Unfortunately, I do not see a simple one-size-fits-all solution. There is tradeoffs everywhere. Either performance, or code-style.

One obvious solution would be to Box::pin large futures. That is the solution I went for to work around my own real world problem. That incurs a heap allocation though which might have some runtime cost. This is a bit sad in my case as I use it in combination with moka, which as an in-memory cache should optimize my fast-path. And now I have have a heap allocation in all the cases.

Another solution would be to group multiple arguments into a single reference:

pub async fn before_caller<A, B>(a: A, b: B) {
    before_callee(a, b).await
}
async fn before_callee<A, B>(_a: A, _b: B) {}

pub async fn after_caller<A, B>(a: A, b: B) {
    let ab = (a, b);
    after_callee(&ab).await
}
async fn after_callee<A, B>(_ab: &(A, B)) {}

This definitely does not look nice, but it reduces the type that needs to be copied into the future to 8 bytes, the size of a normal references.

But sometimes we want to move and consume things, how to handle those cases? Well, you can use a &mut Option for that and just .take().unwrap(). It is ugly, but works. However it also has a cost. Doing an unwrap has some runtime cost, as well as generating a ton of panic messages.

And it leaves you open to developer error, as accidentally doing that twice will panic. Using if let Some(x) = opt.take() is a panic-free version with a different tradeoff: It can lead to a latent bug that you will never know about. So in this case doing a panic is a good thing, as it reminds you of that bug.

If we are dealing with futures, we can also pass a Pin<&mut impl Future> when we pin the relevant future in the outermost callee. Again, not very nice, and it also makes you vulnerable to polling that future again after it completed, which will panic.

Last but not least, we can combine all of these cases into a stateful wrapper struct, and just use a &mut self. Though this still leaves us with the Option / poll problem, so not a bulletproof solution either.


Well, here we are. Another PSA about some hidden pitfalls with Rust async fn. I hope by explaining all the details here, and even giving some suggestions (though not perfect ones), you can avoid some of these problems in your own code.

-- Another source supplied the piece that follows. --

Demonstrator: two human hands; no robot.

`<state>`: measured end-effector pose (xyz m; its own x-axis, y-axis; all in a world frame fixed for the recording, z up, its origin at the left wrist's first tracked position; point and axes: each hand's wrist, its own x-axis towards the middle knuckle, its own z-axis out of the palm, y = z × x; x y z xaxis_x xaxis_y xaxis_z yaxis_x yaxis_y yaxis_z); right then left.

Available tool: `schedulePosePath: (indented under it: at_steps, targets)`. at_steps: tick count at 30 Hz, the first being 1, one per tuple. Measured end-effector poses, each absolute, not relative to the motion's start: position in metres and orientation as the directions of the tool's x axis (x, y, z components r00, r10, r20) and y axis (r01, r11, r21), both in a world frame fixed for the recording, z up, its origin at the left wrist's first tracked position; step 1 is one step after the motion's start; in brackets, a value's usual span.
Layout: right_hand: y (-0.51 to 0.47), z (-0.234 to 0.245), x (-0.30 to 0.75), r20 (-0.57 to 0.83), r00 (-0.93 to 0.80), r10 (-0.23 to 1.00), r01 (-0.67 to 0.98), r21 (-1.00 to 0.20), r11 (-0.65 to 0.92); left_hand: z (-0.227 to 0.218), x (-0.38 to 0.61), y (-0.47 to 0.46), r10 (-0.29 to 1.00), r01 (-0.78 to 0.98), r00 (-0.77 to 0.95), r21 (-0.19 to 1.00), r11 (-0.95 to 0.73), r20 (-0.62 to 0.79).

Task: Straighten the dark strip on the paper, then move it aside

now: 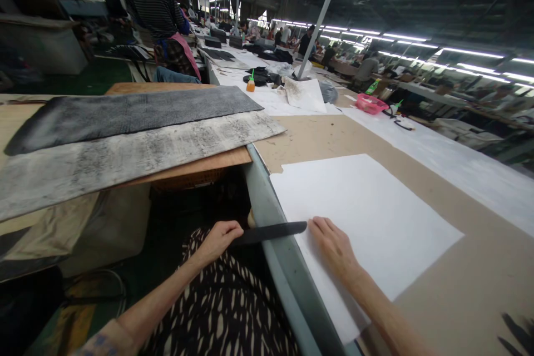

Also, it is perfectly possible that the Rust compiler will get smarter over time and could eventually completely remove this problem. Using .await already makes sure that you consume the future. If the compiler can also prove that the future does not cross the async fn boundary, it should be free to not only inline the runtime code, but also the data of a callee into the caller. But not yet. Time will tell.


Update

After searching through the Rust issue tracker, there are multiple open issues related to this. A tracking issue about memory usage, arguments being duplicated across yield points, and inefficient codegen, mostly memcpy related.

Following these issues through other interlinked issues and PRs indeed shows that it is a well known issue, and there have been multiple experiments and proposals so far for how to solve it piece by piece, but not all of those were successful.

All in all, this makes me quite confident that this problem can indeed be solved over time. And maybe even my own work to remove GenFuture, and the identity_future I had to leave in its place, can help with this effort as well.